Le 10 novembre, pour la première fois depuis leur entrée en fonction respective, le Président chinois Xi Jinping et le Premier ministre japonais Shinzo Abe se sont rencontrés en face-à-face à l’occasion du sommet de l’APEC (Coopération économique pour l’Asie-pacifique) organisé à Pékin. Les deux pays ont alors adopté une déclaration dans laquelle ils reconnaissent vouloir reprendre progressivement le dialogue politique, diplomatique et sécuritaire. En froid également avec la Corée du Sud, Shinzo Abe a aussi rencontré la présidente coréenne Park Geun-hye qui refusait pourtant de le faire depuis son élection en février 2013.
Ces rencontres marquent l’aboutissement d’une grande campagne diplomatique menée depuis des mois par la diplomatie japonaise. Cette reprise du dialogue devrait être couronnée par une rencontre tripartite, la première depuis 2002, prévue au début de l’année prochaine comme l’a proposée jeudi la présidente Park au cours du Sommet ASEAN+3 organisé à Naypytaw en Birmanie. Pourtant, à l’image de la poignée de main entre Abe et Xi, les relations restent glaciales entre les trois pays où la force du nationalisme empêche les différents protagonistes de cette crise d’agir de façon rationnelle.
Des conflits passés au second plan jusqu’à une date très récente
Au conflit territorial qui oppose la Chine avec le Japon sur les l’archipel des Senkaku/Diaoyou et la République de Corée avec le Japon sur les îles Dokdo/Takeshima, s’ajoute également un conflit mémoriel. Ces conflits existent depuis la fin de la Seconde guerre mondiale mais sont souvent passés au second plan derrière les relations économiques jusqu’à une date très récente.
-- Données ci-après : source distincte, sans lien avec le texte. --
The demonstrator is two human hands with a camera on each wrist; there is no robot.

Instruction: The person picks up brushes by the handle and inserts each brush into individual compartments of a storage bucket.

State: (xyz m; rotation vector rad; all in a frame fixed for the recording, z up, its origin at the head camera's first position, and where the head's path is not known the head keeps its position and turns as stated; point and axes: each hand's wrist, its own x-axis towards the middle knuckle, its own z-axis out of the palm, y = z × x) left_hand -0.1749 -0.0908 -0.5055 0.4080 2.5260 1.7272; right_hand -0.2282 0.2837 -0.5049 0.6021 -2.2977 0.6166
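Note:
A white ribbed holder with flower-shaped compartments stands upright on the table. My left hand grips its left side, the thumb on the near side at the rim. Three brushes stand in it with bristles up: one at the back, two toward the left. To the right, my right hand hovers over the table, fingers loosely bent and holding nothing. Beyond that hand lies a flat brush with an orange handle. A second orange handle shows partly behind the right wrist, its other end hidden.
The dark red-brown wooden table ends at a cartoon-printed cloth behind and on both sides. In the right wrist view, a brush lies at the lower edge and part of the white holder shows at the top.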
En 1945, le Japon impérialiste capitule mettant fin à son rêve de « sphère de co-prospérité asiatique », la Chine plonge dans la guerre civile jusqu’à la déclaration de la République populaire en 1949 et la Corée, débarrassée du colonisateur nippon, se divise douloureusement après un conflit sanglant (1950-1953) sur fond de guerre froide. Pourtant, à partir des années 1960, le Japon s’impose de nouveau comme une grande puissance et utilise l’arme économique pour renouer avec ses voisins. Un premier traité nippo-coréen, signé en 1965, normalise les relations diplomatiques entre les deux pays et liquide la question des réparations exigées par le gouvernement de Park Chung-hee au titre de la colonisation. Le Japon s’engage notamment à assister financièrement et massivement l’économie coréenne. Cette aide est largement à l’origine du miracle économique coréen. En août 1978, un traité similaire est signé avec la Chine dans lequel les deux pays s’engagent à respecter mutuellement leur intégrité territoriale.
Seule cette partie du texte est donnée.